It is instructional as well as pleasing to hear a genuinely quality example of a genre I so easily and regularly write off as shallow.  There is emotion and technique on display – it sounds like I should be watching a heavily costumed cast performing on a proscenium stage as I listen – and if I am not following a linear storyline, well, I always did enjoy non-traditional theater . . .

It’s strange.  The instrumentation and even overall feel of this recording is comparable in many ways to recent dud, the Flamenco sounds of Cameron, but where not even the sound of fingers flying on the guitar strings could capture my attention or affection, this Mexican variation is utterly captivating.

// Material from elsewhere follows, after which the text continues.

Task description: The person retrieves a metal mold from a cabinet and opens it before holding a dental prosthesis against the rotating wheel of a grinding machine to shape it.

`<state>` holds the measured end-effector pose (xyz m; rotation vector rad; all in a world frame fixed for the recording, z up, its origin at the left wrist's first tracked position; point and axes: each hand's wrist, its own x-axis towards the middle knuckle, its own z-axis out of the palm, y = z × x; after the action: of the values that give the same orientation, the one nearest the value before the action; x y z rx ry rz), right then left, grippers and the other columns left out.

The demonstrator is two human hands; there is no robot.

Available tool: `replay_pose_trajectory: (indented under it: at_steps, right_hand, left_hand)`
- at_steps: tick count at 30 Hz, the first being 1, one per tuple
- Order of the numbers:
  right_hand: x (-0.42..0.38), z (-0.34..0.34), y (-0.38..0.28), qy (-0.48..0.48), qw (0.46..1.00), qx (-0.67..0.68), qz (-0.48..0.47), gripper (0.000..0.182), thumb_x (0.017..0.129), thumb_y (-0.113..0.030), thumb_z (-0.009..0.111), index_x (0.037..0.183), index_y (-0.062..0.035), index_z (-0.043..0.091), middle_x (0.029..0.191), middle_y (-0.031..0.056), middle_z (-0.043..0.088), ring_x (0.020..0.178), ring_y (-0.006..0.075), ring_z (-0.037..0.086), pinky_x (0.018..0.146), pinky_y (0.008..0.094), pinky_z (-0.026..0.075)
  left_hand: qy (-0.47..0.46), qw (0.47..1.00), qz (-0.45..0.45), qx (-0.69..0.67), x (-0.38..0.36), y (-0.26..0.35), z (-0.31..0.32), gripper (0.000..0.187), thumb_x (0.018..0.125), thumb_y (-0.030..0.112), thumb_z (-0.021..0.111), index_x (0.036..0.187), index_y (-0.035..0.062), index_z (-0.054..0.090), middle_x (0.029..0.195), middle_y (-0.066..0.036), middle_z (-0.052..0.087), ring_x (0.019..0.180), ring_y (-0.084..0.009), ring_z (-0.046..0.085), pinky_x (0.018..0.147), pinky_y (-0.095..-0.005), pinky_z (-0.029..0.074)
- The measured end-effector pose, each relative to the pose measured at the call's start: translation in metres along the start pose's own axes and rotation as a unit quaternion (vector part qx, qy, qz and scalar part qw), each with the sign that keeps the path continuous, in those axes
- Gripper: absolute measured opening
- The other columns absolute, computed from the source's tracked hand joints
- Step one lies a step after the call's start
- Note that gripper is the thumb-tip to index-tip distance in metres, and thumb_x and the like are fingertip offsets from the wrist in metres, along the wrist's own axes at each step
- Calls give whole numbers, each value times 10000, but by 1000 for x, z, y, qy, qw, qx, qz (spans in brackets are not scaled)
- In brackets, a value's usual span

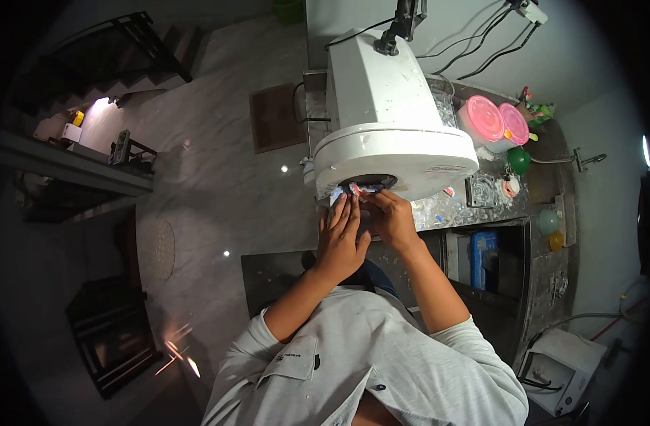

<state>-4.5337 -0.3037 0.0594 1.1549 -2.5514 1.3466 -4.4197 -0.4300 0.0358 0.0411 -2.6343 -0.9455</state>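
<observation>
Both hands meet at the dark round opening (377, 180) in the front of a white machine (403, 145). My left hand (339, 238) has its fingers together, with the tips pressing on a small red, white and bluish piece (356, 189). From the other side my right hand (392, 221) grips the same piece with curled fingers. The fingers cover much of this piece, so its exact kind does not show. The inside of the opening is mostly hidden.
Right of the machine, pink-lidded tubs (485, 117), a green ball-like object (518, 160) and a square metal tray (481, 192) stand on a littered counter (439, 216). Below is a cabinet holding a blue container (483, 259). A tap (588, 160) is farther right; stairs rise at left.
</observation>
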Motion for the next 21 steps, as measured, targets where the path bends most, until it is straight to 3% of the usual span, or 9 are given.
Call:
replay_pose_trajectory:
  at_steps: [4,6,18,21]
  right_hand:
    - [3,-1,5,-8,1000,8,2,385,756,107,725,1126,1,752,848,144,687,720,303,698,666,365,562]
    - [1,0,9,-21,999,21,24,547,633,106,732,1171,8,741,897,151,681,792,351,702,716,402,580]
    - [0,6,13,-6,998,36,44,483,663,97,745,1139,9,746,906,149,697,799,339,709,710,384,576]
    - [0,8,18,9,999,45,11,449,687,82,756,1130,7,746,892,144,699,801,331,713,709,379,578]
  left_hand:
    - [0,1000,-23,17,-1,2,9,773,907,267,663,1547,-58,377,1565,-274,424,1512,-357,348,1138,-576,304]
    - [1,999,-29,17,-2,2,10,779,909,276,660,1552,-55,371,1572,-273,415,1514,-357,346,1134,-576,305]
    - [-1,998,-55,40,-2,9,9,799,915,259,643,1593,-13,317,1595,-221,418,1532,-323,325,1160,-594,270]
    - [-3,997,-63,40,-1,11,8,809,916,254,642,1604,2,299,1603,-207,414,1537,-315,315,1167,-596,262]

Maybe it’s the addition of the horns?

It’s a little bit Jazz in its freewheeling joy.  A little bit Classical in its concrete structure.  A little bit the aforementioned Opera, with Latin flourishes and outsize character.

And it is all pure entertainment.

Next Week:  Captain Beefheart and His Magic Band – Trout Mask Replica

Owned before blogging? No.  (12 of 157 = 8%)
Heard before blogging? No.  (21 of 157 = 13%)
Recommend? Yes. (131 of 157 = 83%)

[156] Can – Tago Mago

8 Apr

Another week, another mish-mash of an album, cramming all sorts of sounds and feelings into its experimental 1970s frame.  (That’s five consecutive albums full of experimentation, for those keeping score at home.)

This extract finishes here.